Although I never worked for IBM Research Division, I did travel to their locations many times, either on airplane trips to Yorktown Heights and Hawthorne or driving up the hill to Almaden Research in San Jose. Until the middle 1990s, IBM Research was the inner sanctum of computer hardware and software research. All their locations had beautiful buildings, and the staff members generally had much nicer equipment than we lowly “development” people. Three of my co-workers from SLAC ended up at Yorktown Heights: Joe Wells, Paul Dantzig, and Mike Penner. The early stages of ADSM product development were a joint project between Almaden Research and SSD San Jose and Tucson.
Awards and patents
IBM has awards programs for technical people that recognizes technical achievement. Usually they give these awards to people who played a significant role in a product that has some level of commercial success. I received quite a few of these while I worked at IBM, and used the money to take some nice trips to places like the Soviet Union and Costa Rica. If you want to see one of the patents, look up 5450579 issued 9-12-1995, Method and Apparatus for Error Recovery.

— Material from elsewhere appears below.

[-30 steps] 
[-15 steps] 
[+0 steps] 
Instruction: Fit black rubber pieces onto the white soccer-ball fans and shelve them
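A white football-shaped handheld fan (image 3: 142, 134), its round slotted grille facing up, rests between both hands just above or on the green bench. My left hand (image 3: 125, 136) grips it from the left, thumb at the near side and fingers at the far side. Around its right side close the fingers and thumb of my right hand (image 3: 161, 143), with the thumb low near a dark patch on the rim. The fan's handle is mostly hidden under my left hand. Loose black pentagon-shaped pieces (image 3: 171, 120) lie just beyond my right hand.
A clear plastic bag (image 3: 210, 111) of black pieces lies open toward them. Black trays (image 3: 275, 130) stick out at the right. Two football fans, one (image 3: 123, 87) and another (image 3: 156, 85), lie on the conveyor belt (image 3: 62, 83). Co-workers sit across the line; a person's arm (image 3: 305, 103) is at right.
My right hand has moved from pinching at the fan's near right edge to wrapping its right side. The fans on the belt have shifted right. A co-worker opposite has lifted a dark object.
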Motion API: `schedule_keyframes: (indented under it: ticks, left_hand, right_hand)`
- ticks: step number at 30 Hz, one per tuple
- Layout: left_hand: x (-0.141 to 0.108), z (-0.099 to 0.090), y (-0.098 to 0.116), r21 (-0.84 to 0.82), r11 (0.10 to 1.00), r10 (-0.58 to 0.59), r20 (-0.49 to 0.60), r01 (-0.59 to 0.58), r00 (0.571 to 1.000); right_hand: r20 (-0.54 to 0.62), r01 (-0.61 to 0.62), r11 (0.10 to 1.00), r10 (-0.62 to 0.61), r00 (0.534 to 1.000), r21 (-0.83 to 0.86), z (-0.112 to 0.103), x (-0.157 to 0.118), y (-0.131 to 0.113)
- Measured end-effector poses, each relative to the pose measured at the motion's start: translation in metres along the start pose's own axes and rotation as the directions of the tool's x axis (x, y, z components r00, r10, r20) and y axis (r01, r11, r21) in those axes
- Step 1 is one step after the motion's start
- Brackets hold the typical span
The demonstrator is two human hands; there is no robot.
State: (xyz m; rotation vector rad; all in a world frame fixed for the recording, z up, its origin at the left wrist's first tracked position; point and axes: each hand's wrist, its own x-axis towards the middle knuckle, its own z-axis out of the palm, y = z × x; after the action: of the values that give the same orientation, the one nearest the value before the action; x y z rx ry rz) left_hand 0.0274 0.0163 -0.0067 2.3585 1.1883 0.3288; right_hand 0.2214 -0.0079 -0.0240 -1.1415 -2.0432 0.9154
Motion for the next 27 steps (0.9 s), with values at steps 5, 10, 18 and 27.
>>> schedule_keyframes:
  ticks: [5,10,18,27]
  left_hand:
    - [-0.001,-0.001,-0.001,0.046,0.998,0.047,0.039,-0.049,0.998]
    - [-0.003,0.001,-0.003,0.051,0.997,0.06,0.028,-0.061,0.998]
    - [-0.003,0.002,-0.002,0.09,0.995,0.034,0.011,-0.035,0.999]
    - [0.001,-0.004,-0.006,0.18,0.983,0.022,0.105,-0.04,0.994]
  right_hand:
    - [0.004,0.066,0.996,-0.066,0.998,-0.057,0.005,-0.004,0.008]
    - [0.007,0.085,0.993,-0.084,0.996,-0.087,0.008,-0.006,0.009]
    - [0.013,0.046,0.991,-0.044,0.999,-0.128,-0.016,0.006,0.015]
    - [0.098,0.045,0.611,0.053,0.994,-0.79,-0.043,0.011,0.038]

The biggest prize for me was an IBM Corporate award for my work on ADSM. These awards are given out once a year at a big event where IBM pays for your stay in a big city for a whole week. For me the city was San Francisco, which wasn’t too exotic. During the event I got to meet quite a few IBM executives and also attend an awards ceremony with my wife.
The Internet bubble
By 1998, it was clear that an incredible boom was happening in high-tech. The newspapers were full of articles about people going to work at Internet startups and becoming a millionaire months later when the company “went public.” Many people all over Silicon Valley were working 60+ hours a week so their company could ship its first product and go public. My wife and I used to hear people talking all the time (even in Starbucks) about stock options, how much money they had, and whether they could retire by the time they were 30. Many people left IBM at this time to go get rich. IBM itself even began to give stock options to non-executives. I got some myself. One lesson Anna and I learned from the bubble times is that the money from stock options is not real until you spend it. Strangely enough, many people in the high-tech industry held on to their stock options instead of cashing them in, and watched them become worthless instead.

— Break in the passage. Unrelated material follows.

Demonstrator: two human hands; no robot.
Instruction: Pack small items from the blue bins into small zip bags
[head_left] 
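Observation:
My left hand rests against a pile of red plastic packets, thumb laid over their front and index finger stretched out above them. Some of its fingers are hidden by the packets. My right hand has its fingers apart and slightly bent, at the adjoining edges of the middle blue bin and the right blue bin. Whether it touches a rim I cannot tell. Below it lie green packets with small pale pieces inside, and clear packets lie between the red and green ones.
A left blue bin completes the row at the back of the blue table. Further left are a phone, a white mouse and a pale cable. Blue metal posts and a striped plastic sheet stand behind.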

IBM was cautious and did not participate very much in the bubble. During the boom, Sun Microsystems and EMC took market share away from IBM at an alarming rate. When the bubble burst Sun and EMC suffered considerably, but IBM did not at first. However, in the last year I was at IBM they finally did see rapidly falling revenues in various areas of technology, including storage. In early 2002 almost 30% of the people working on the Shark storage subsystem were laid off and the entire development effort was moved to Tucson from San Jose. This looked like the handwriting on the wall to me for the location in San Jose where I worked.
My retirement from IBM
I retired from IBM at the end of July 2002. My last year at IBM was during the largest business downturn I have ever experienced. The computer industry went from being white-hot in 1998-1999 to a wasteland by 2001. I had very little to keep me busy at IBM. We had no travel money, and no money for classes or books. Instead of starting new product development, the executives focused mostly on trimming the cost of the things they already had going. IBM even sold the entire disk drive business to Hitachi. This was a good time for me to make my departure, while my pension was still intact!